## [Task goal]
Exactly as they appear, please output the lines from the one with "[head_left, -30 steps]" through the end of the material, without pictures.

########

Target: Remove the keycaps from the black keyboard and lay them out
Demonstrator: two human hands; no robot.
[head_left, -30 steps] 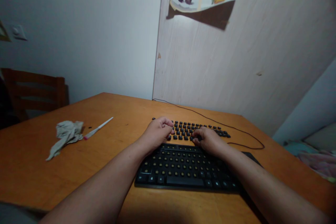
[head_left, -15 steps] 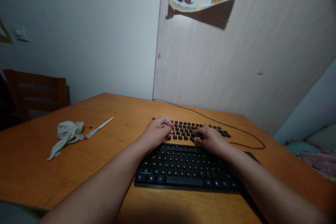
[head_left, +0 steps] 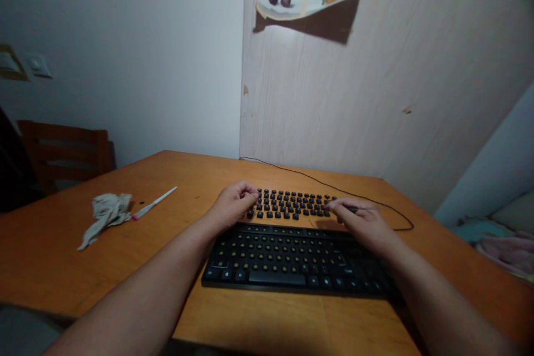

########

## [Response for this exercise]
[head_left, -30 steps] 
[head_left, -15 steps] 
[head_left, +0 steps] 

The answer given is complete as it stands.